● **What to work on**:
Return nothing except the lines from the one that contains "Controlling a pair" through the end of the material below, each exactly as given.

● **Recorded information**:
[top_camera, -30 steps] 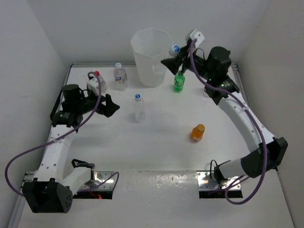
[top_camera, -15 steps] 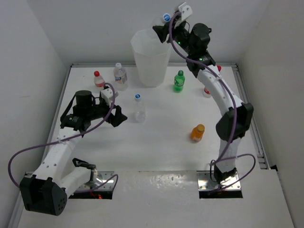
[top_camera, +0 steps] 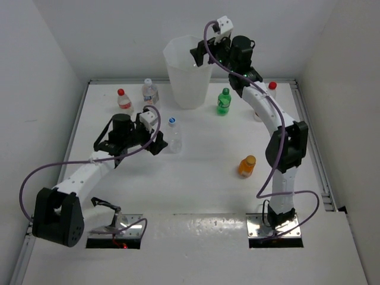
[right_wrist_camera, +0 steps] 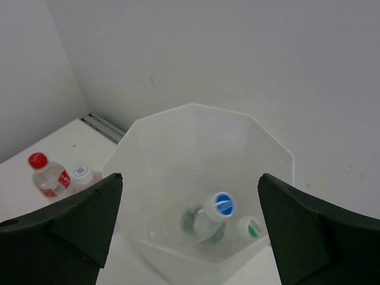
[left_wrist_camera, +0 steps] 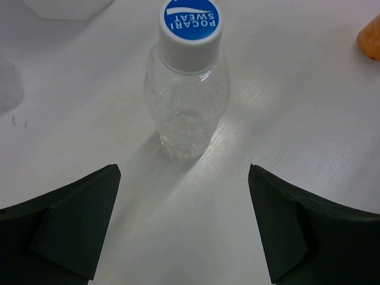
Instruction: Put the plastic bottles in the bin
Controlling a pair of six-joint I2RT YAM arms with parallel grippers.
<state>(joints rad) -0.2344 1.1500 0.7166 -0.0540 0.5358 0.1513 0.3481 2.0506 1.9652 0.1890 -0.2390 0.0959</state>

● **Answer to the exercise**:
Controlling a pair of six-joint I2RT YAM arms with parallel grippers.
<state>(joints rad) -0.2344 1.1500 0.7166 -0.0540 0.5358 0.1513 0.3481 2.0506 1.9652 0.1890 -0.2390 0.0959</state>

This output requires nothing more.